• EXERCISE: Check every line of the data below for the word "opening" and say how many have it, without further comment.

Data records:

· · ·

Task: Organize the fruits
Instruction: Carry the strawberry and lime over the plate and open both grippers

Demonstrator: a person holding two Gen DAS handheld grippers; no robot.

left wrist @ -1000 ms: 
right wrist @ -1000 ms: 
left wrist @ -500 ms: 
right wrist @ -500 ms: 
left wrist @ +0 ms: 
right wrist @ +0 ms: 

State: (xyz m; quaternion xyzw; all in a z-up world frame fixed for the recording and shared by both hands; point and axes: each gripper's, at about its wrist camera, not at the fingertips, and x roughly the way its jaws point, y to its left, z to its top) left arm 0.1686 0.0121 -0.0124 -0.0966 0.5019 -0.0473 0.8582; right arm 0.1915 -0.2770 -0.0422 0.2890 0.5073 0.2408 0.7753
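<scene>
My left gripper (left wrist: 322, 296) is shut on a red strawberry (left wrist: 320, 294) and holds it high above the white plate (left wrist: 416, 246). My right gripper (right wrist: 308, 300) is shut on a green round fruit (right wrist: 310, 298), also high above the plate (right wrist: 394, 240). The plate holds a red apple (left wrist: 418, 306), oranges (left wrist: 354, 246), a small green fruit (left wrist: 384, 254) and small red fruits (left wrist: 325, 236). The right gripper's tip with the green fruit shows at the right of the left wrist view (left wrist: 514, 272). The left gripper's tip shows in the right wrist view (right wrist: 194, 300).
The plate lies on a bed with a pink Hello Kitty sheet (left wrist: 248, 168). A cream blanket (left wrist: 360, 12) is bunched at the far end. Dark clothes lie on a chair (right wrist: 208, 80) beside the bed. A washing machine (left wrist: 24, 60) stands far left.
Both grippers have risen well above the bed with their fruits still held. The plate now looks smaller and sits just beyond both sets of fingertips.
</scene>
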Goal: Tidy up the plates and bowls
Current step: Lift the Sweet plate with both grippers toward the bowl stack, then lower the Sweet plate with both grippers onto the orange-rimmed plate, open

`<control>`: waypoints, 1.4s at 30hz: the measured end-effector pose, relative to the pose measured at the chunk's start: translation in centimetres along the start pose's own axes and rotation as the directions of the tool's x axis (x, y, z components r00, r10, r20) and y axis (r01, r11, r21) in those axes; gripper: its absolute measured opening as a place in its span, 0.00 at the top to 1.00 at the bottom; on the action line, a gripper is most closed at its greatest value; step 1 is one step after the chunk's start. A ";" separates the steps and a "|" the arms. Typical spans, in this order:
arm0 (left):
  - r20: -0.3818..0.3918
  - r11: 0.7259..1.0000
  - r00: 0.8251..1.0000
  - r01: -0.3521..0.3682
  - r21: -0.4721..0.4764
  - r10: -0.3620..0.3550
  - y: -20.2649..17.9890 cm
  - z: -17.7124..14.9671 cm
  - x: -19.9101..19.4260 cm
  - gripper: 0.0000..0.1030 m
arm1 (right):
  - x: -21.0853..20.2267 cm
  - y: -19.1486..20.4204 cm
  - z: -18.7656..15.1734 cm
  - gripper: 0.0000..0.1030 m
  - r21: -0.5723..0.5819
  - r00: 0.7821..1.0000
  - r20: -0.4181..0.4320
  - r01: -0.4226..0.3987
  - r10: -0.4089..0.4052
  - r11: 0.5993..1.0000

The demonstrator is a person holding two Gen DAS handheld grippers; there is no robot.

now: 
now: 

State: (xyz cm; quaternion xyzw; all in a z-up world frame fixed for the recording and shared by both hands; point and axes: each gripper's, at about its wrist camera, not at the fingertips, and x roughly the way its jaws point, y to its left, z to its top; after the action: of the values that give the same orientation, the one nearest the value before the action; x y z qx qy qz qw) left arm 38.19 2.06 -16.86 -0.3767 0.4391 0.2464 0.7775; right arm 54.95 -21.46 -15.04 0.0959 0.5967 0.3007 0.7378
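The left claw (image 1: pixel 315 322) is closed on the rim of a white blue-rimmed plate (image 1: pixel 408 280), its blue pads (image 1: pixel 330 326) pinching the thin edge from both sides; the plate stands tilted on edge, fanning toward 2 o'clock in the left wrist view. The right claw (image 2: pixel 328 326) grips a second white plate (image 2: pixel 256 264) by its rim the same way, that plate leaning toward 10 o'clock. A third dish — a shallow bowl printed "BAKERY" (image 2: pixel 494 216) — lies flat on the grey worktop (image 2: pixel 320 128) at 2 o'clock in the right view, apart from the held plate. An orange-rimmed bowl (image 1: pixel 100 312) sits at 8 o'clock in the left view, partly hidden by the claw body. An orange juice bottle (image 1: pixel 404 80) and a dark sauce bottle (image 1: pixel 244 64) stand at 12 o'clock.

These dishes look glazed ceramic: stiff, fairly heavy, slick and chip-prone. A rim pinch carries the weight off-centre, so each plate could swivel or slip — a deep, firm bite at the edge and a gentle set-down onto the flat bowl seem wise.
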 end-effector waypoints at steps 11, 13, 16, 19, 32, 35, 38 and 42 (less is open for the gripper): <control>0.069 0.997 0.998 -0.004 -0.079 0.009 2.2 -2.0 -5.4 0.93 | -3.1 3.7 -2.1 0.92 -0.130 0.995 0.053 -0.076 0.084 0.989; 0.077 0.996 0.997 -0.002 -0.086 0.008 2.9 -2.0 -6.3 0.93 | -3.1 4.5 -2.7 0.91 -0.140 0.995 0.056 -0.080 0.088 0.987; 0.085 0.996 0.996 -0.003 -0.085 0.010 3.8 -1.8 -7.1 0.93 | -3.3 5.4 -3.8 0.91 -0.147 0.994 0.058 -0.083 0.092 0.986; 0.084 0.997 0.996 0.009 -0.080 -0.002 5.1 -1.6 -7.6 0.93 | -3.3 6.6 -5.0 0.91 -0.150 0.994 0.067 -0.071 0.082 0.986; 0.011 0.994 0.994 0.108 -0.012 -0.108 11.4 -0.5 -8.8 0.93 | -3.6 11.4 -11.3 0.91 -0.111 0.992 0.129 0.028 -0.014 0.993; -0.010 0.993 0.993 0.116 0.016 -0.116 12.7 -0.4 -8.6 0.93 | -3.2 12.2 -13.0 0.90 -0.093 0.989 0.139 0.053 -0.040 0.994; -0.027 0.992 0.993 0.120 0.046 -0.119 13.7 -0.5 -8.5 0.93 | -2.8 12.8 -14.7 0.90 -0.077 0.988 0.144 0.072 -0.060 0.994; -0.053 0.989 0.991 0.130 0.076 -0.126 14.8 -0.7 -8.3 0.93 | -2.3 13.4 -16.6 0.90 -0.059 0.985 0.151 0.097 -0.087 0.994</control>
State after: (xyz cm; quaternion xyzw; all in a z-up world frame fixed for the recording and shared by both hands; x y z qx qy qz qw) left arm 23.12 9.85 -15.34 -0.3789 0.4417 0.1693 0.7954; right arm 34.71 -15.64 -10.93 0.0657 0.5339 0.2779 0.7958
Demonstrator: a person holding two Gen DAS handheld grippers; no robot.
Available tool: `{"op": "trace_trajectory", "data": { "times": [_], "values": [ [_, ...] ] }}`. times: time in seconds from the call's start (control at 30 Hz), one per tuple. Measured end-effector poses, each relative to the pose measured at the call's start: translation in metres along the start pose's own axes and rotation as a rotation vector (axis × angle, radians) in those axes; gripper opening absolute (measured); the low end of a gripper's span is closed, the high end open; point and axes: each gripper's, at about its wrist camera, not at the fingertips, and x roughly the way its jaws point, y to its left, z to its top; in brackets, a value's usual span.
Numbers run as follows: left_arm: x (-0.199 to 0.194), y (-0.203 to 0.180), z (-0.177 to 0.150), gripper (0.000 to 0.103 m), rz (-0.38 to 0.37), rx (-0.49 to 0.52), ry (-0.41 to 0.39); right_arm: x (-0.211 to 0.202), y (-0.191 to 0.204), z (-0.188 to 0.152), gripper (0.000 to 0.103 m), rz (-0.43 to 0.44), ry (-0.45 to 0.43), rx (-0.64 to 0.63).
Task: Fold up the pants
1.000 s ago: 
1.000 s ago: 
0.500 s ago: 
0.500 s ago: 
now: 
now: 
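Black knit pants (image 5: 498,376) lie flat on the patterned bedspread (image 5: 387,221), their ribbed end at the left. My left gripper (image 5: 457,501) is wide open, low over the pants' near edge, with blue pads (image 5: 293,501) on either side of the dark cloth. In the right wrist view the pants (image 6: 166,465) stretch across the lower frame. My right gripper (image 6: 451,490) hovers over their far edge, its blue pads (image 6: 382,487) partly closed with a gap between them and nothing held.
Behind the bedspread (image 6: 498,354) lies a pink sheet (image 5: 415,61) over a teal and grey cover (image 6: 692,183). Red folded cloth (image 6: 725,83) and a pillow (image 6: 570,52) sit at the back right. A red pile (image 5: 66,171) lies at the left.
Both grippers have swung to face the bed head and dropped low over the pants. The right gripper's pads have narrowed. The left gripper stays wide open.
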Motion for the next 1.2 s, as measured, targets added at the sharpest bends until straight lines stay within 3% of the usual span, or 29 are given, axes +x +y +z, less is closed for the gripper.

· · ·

• REPLY: 2